First, I get a slew of e-mails from writers telling me
traditional publishing is awful — small advances, low royalties,
and publishers not promoting their books.
Second, I get another flood of e-mails from authors telling me
that they or other self-publishers are “crushing it,” making
money hand over fist.
They often cite Amanda Hocking, who has sales of over $2.5
million for her self-published Kindle e-book.
But according to a survey of 1,007 self-publishing authors by the
web site Taleist, conducted by Dave Cornford and Steven Lewis in
2011 (yes, it’s a bit dated), the truth is quite different.
“The majority of the information out there is about the outliers,
whose success is inspiring, but as we can now confirm bears scant
resemblance to the experience of most authors,” said Dave
Cornford and Steven Lewis.
According to their survey, half of self-published authors make
less than $500 a year.
That’s because, as reported in a 2015 article by Chris McMullen,
the average self-published book sells less than 250 copies.
Derek Murphy, an expert in independent publishing, says, “The
average self-published author spends $2,000 to $5,000 to publish
their books, and few earn any money.”
If you spend two grand and sell 250 copies, you are losing a lot
of money on your self-published book!
By comparison, in traditional publishing, the money flows from
publisher to author, even though advances are much smaller today
than when I started writing books 25 years ago.

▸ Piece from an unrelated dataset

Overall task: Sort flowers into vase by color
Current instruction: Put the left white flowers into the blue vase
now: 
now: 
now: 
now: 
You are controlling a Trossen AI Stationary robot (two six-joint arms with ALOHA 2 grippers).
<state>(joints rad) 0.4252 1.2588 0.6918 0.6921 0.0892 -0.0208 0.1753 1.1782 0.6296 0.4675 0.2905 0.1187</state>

The mainstream publishers not only give you money up front; they
also pay for everything, from printing and cover design to
editing and proofreading — saving you a considerable amount of
The bell curve for self-publishing is skewed, with less than 10%
of self-published authors earning about three-quarters of the
total revenues from sales of self-published books.
The average self-publisher from the group surveyed by Taleist
earns just $10,000 a year.
Notice also that many self-publishers with good sales, from El
James (“Fifty Shades of Grey”), Robert Ringer (“Looking Out for
#1”), and Roger von Oech (“A Whack on the Side of the Head”)
either immediately or eventually look for and get a deal with a
mainstream publishing house.
Take note: I am not saying mainstream publishing is great or the
better way to go.
My purpose here is to just present some cold, hard facts for all
those self-publishing cheerleaders I constantly hear from to
ponder — and to inform the rest of us about the good, the bad,
and the ugly of being your own publisher.